Plank, DDAVP does not reverse platelet inhibitors. It does increase expression of von Willebrand's factor to help promote platelet adhesion with platelets not inhibited by Plavix et al. If a patient is 100% inhibited on a platelet inhibitor, the case should be cancelled unless you want to start transfusing platelets before skin incision.
 
would you suggest using amicar on my 27 yr old patient (possible blood bath) for both days?
 
what is your dosing for the amicar? shall i bolus on both days?
 
I would load on both days. 5-10 grams then 200 mg/kg for the rest of each part.

Understand that these suggestions are for high risk patients or surgeons.
 
what toxic or potential downsides of amicar shall i look out for??
 
The usual stuff: anaphylactic reactions (very rare), complications of hypercoagualability, etc. They are unlikely in the situation you are likely going to be in, wherein much of this patient's coagulation factors are likely to be in use if, as you say, your surgeon is not as attentive to hemostasis as is desirable.

Would like to know how everything turns out.
 
It's not that strange. A lot of times you will see some surgeon doing a major whack that for the patient's benefit, he/she should refer to an experienced surgeon. What could take the latter 4-6 hours to complete takes the former 12-24 surgical hours to do with all of the consequences of superlong GETA, massive blood loss, prone positioning greater than 10 hours, etc.

This is why my first and foremost piece of advice was to recommend to the surgeon that he refer the patient to the guys that do 250-300/year (www.consultingorthopedists.com).

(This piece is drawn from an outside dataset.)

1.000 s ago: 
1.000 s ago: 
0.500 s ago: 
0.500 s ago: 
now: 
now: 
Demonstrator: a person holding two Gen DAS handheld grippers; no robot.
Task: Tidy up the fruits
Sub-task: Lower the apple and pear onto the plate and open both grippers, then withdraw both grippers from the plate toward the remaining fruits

Barring that, what Apma is doing is no different than a local guy or former resident classmate calling someone with experience doing an unusual case for advice.

He could just as easily e-mailed me but this post allows everyone to chime in with their thoughts on how to manage a complicated case for the patient's benefit. First and foremost Apma does not want a 29 year old to suffer from both the surgeon and anesthesiologist's lack of knowledge and experience on the patient's case type and its perioperative management.